Naturaleza
Arbustos

Lo pisas sin darte cuenta, pero es un arbusto endémico de la península ibérica y está en peligro de extinción en Castilla-La Mancha

  • Ana López Vera
  • Máster en Periodismo Deportivo. Pasé por medios como Diario AS y ABC de Sevilla. También colaboré con la Real Federación de Fútbol Andaluza.

España alberga joyas vegetales que pasan desapercibidas. El pítano, un arbusto leñoso de llamativas flores amarillas, sobrevive en enclaves muy específicos de nuestra geografía.

Pese a su discreción, este endemismo ibérico se enfrenta a una situación límite. Diversas normativas y proyectos científicos intentan salvar del olvido a una especie que podría desaparecer definitivamente de los paisajes de Castilla-La Mancha y en Andalucía.

El pítano: un tesoro botánico exclusivo de España que lucha por su supervivencia en varias zonas de España

El pítano (Vella pseudocytisus) no es una planta cualquiera.
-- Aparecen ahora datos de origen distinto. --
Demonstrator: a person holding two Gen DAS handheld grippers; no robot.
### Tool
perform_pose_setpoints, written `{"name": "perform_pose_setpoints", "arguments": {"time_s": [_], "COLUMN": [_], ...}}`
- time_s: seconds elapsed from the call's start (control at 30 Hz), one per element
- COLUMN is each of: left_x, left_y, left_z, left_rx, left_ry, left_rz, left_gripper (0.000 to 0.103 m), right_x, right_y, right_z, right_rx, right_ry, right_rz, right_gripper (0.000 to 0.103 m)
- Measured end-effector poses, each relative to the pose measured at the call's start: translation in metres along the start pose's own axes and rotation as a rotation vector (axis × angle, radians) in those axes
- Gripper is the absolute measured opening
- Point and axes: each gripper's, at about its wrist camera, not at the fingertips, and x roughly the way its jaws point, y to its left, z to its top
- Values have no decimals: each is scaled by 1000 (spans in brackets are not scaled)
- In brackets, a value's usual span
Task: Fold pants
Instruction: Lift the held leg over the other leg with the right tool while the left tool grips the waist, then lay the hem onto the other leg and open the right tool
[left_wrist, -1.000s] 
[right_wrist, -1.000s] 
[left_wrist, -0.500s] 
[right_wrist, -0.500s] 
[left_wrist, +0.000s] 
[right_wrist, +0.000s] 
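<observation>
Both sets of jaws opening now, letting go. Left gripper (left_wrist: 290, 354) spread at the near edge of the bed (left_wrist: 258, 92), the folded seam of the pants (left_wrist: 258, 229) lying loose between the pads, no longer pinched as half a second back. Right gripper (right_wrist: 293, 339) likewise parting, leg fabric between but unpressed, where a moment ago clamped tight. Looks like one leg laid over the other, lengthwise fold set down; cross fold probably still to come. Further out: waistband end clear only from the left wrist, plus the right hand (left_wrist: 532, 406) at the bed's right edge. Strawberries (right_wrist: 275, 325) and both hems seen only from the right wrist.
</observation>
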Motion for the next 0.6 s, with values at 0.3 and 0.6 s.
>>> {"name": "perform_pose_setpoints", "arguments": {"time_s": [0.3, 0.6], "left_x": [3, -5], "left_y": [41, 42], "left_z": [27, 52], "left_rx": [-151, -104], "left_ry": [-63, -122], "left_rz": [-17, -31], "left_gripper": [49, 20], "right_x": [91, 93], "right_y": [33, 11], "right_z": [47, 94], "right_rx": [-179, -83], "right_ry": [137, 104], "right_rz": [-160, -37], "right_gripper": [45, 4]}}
Los expertos la consideran un paleoendemismo, un vestigio de épocas pasadas que hoy solo resiste en poblaciones relictas y aisladas.

Este arbusto suele alcanzar el metro y medio de altura y presenta hojas carnosas. Aunque una simple vista parezca una mata más del monte, su valor ecológico resulta incalculable. Durante su floración, exhibe diferentes tonalidades de amarillo.

En la actualidad, la subespecie pseudocytisus se reparte en núcleos muy reducidos. La encontramos en el límite entre Madrid y Toledo, concretamente en Aranjuez y Ontígola, así como en un núcleo recientemente localizado en Yeles y en Orce (Granada).

La situación en Castilla-La Mancha es crítica, donde la legislación la cataloga oficialmente «En Peligro de Extinción». Su supervivencia depende de suelos muy particulares, formados por yesos y margas, en zonas de clima continental extremos con escasas precipitaciones.

¿Por qué el pítano corre un riesgo real de desaparecer para siempre?

Diversos factores amenazan la estabilidad de este arbusto. Según un informe de la Asociación y Colegio Oficial de Ingenieros Técnicos Forestales realizado José González Granados, la expansión de urbanizaciones y nuevas infraestructuras ha fragmentado su hábitat de forma severa en la zona centro.

A esto se suma el impacto de la agricultura y las repoblaciones forestales inadecuadas que utilizan especies no autóctonas. La biología de la planta tampoco facilita las cosas.

El pítano tiene un crecimiento muy lento y su regeneración natural mediante semillas es escasas en el campo, dependiendo de años excepcionalmente lluviosos para que las plántulas prosperen.

Además, la planta sufre la presión del sobrepastoreo y es extremadamente vulnerable al fuego, ya que carece de la capacidad de rebrotar tras un incendio. En Aragón, donde habita la subespecie paui (conocida como crujiente), el Gobierno regional advierte de que la supervivencia es poco probable si los factores que causan su declive actual siguen actuando.

De Teruel a Toledo: las subespecies del arbusto y su protección legal

La ciencia distingue entre diferentes poblaciones de esta especie. Mientras que en el centro peninsular domina la subespecie pseudocytisus, en el sur de Teruel sobrevive la subespecie paui.

Esta última cuenta con un Plan de Recuperación específico aprobado mediante el Decreto 92/2003 del Gobierno de Aragón. Este plan busca elevar la población, estimada entre 20.000 y 30.000 individuos, para que deje de estar en peligro crítico.

En Castilla-La Mancha, la colaboración público-privada marca el camino. La Universidad de Castilla-La Mancha (UCLM), junto a la empresa Holcim España, desarrolla proyectos de restauración ecológica en canteras de Yepes-Ciruelos.

Los investigadores han plantado cientos de ejemplares en parcelas experimentales, concluyendo que las laderas de umbría ofrecen las mejores condiciones para que el pítano complete su ciclo biológico con éxito.

Estas acciones, unidas a la preservación de semillas en bancos de germoplasma, representan la última esperanza para conservar esta planta.